* **TASK OBJECTIVE**:
Every entry below needs to be repeated exactly.

Source records
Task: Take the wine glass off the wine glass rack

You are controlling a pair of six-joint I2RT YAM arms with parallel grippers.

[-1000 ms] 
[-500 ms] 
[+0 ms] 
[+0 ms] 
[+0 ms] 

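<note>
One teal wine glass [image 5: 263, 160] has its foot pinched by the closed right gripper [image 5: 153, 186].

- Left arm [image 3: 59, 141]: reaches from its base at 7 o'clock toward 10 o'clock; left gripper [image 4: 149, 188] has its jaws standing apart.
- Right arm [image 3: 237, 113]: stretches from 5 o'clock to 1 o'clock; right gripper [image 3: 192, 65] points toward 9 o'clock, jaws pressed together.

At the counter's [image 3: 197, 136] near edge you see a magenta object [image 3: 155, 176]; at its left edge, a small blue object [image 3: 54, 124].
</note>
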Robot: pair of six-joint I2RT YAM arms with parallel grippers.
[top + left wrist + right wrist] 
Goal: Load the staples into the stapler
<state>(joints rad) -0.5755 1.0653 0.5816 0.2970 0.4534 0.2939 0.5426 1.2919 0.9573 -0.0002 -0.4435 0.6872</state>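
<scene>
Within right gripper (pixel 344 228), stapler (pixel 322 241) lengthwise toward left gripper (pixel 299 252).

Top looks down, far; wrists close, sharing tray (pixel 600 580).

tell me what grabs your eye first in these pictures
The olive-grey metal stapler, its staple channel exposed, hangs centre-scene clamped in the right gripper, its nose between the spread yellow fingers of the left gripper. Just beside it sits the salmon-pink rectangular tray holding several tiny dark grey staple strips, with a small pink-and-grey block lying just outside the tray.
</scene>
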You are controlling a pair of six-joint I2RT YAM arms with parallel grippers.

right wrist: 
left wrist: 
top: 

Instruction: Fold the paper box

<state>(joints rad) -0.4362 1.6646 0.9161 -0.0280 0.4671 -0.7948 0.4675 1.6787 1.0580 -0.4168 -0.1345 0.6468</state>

* **EXERCISE RESULT**:
Task: Take the wine glass off the wine glass rack

You are controlling a pair of six-joint I2RT YAM arms with parallel grippers.

[-1000 ms] 
[-500 ms] 
[+0 ms] 
[+0 ms] 
[+0 ms] 

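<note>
One teal wine glass [image 5: 263, 160] has its foot pinched by the closed right gripper [image 5: 153, 186].

- Left arm [image 3: 59, 141]: reaches from its base at 7 o'clock toward 10 o'clock; left gripper [image 4: 149, 188] has its jaws standing apart.
- Right arm [image 3: 237, 113]: stretches from 5 o'clock to 1 o'clock; right gripper [image 3: 192, 65] points toward 9 o'clock, jaws pressed together.

At the counter's [image 3: 197, 136] near edge you see a magenta object [image 3: 155, 176]; at its left edge, a small blue object [image 3: 54, 124].
</note>
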Robot: pair of six-joint I2RT YAM arms with parallel grippers.
[top + left wrist + right wrist] 
Goal: Load the staples into the stapler
<state>(joints rad) -0.5755 1.0653 0.5816 0.2970 0.4534 0.2939 0.5426 1.2919 0.9573 -0.0002 -0.4435 0.6872</state>
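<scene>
Within right gripper (pixel 344 228), stapler (pixel 322 241) lengthwise toward left gripper (pixel 299 252).

Top looks down, far; wrists close, sharing tray (pixel 600 580).

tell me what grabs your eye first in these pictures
The olive-grey metal stapler, its staple channel exposed, hangs centre-scene clamped in the right gripper, its nose between the spread yellow fingers of the left gripper. Just beside it sits the salmon-pink rectangular tray holding several tiny dark grey staple strips, with a small pink-and-grey block lying just outside the tray.
</scene>
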You are controlling a pair of six-joint I2RT YAM arms with parallel grippers.

right wrist: 
left wrist: 
top: 

Instruction: Fold the paper box

<state>(joints rad) -0.4362 1.6646 0.9161 -0.0280 0.4671 -0.7948 0.4675 1.6787 1.0580 -0.4168 -0.1345 0.6468</state>

This completes the output for the exercise.